• Recorded information:
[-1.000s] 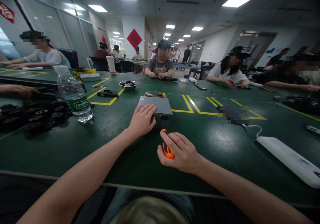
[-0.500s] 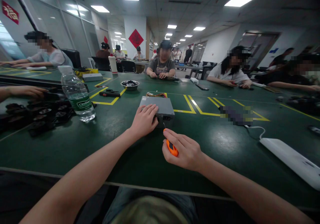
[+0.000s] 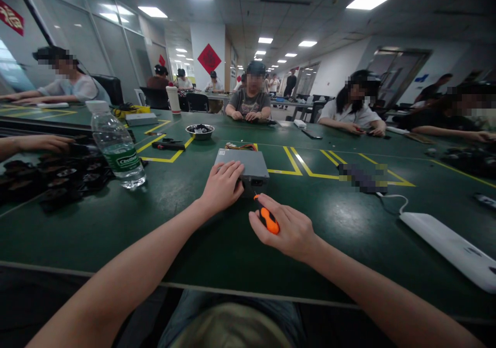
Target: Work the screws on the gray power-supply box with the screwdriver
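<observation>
A grey metal computer power supply [image 3: 253, 163] lies on the green table in front of me, with a bundle of coloured wires [image 3: 240, 147] at its far side. My left hand [image 3: 226, 185] grips its near left corner, fingers across the top and thumb against the near face. In my right hand [image 3: 287, 226] is an orange and black screwdriver [image 3: 270, 221], held between thumb and fingers. Its thin shaft points at the near face, below the power socket [image 3: 256, 182]. Whether the tip sits in a screw is too small to see.
On the left stand a water bottle [image 3: 118, 146] and a pile of black parts [image 3: 62, 175], with another person's hand near it. Farther back are a metal bowl [image 3: 200, 132] and a black tool [image 3: 169, 144]. A white power bank [image 3: 445, 247] lies right. Several people sit around.
The screwdriver handle has turned in my right hand, and its shaft is nearer the power supply. My right-hand fingers have shifted on the handle. My left hand keeps its place on the power supply.
</observation>
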`<state>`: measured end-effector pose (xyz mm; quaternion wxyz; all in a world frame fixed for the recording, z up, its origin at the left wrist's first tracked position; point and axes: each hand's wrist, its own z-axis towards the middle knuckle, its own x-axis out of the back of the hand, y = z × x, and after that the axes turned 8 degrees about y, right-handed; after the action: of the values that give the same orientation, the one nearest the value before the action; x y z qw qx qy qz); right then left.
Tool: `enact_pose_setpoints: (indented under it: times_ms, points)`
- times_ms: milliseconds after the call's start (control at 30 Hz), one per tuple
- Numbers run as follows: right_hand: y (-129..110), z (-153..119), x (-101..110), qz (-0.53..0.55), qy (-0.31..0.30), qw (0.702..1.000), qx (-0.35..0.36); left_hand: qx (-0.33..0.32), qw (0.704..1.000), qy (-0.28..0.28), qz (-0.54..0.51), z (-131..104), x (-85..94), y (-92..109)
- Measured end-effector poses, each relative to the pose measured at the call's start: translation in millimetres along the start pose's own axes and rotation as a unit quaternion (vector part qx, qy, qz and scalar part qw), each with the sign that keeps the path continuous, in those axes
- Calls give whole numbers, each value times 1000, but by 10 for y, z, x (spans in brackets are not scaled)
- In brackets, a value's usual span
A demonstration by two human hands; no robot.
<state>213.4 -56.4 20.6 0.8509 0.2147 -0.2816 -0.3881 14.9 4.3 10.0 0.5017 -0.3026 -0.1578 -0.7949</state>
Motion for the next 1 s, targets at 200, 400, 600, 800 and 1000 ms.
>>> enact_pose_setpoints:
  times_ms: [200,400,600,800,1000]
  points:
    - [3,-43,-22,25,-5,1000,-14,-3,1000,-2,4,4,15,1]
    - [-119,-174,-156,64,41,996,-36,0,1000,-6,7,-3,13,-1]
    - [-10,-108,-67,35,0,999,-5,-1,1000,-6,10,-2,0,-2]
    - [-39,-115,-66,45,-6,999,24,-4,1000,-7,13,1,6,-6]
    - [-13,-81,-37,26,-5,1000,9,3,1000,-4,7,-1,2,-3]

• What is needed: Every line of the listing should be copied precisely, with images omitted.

• Exercise response:
[-1.000s] 
[-0.500s] 
[+0.000s] 
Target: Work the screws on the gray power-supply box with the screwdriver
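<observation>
A grey metal computer power supply [image 3: 253, 163] lies on the green table in front of me, with a bundle of coloured wires [image 3: 240, 147] at its far side. My left hand [image 3: 226, 185] grips its near left corner, fingers across the top and thumb against the near face. In my right hand [image 3: 287, 226] is an orange and black screwdriver [image 3: 270, 221], held between thumb and fingers. Its thin shaft points at the near face, below the power socket [image 3: 256, 182]. Whether the tip sits in a screw is too small to see.
On the left stand a water bottle [image 3: 118, 146] and a pile of black parts [image 3: 62, 175], with another person's hand near it. Farther back are a metal bowl [image 3: 200, 132] and a black tool [image 3: 169, 144]. A white power bank [image 3: 445, 247] lies right. Several people sit around.
The screwdriver handle has turned in my right hand, and its shaft is nearer the power supply. My right-hand fingers have shifted on the handle. My left hand keeps its place on the power supply.
</observation>
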`<state>`: measured end-effector pose (xyz mm; quaternion wxyz; all in a world frame fixed for the recording, z up, its origin at the left wrist's first tracked position; point and axes: each hand's wrist, its own z-axis towards the middle knuckle, its own x-axis out of the back of the hand, y = z × x, and after that the axes turned 8 degrees about y, right-handed; after the action: of the values that give the same orientation, the one nearest the value before the action; x y z qw qx qy qz); right then left.
Tool: `enact_pose_setpoints: (indented under it: times_ms, points)`
- times_ms: milliseconds after the call's start (control at 30 Hz), one per tuple
- Numbers run as follows: right_hand: y (-129..110), z (-153..119), x (-101..110), qz (-0.53..0.55), qy (-0.31..0.30), qw (0.702..1.000), qx (-0.35..0.36); left_hand: qx (-0.33..0.32), qw (0.704..1.000), qy (-0.28..0.28), qz (-0.54..0.51), z (-131..104), x (-85..94), y (-92..109)
- Measured end-effector poses, each relative to the pose measured at the call's start: translation in millimetres along the start pose's own axes and rotation as a unit quaternion (vector part qx, qy, qz and scalar part qw), each with the sign that keeps the path continuous, in those axes
- Calls give whole numbers, each value times 1000, but by 10 for y, z, x (spans in brackets are not scaled)
- In brackets, a value's usual span
A demonstration by two human hands; no robot.
<state>213.4 -56.4 20.6 0.8509 0.2147 -0.2816 -0.3881 14.9 4.3 10.0 0.5017 -0.3026 -0.1578 -0.7949</state>
Motion for the next 1 s, targets at 200, 400, 600, 800 and 1000 ms.
>>> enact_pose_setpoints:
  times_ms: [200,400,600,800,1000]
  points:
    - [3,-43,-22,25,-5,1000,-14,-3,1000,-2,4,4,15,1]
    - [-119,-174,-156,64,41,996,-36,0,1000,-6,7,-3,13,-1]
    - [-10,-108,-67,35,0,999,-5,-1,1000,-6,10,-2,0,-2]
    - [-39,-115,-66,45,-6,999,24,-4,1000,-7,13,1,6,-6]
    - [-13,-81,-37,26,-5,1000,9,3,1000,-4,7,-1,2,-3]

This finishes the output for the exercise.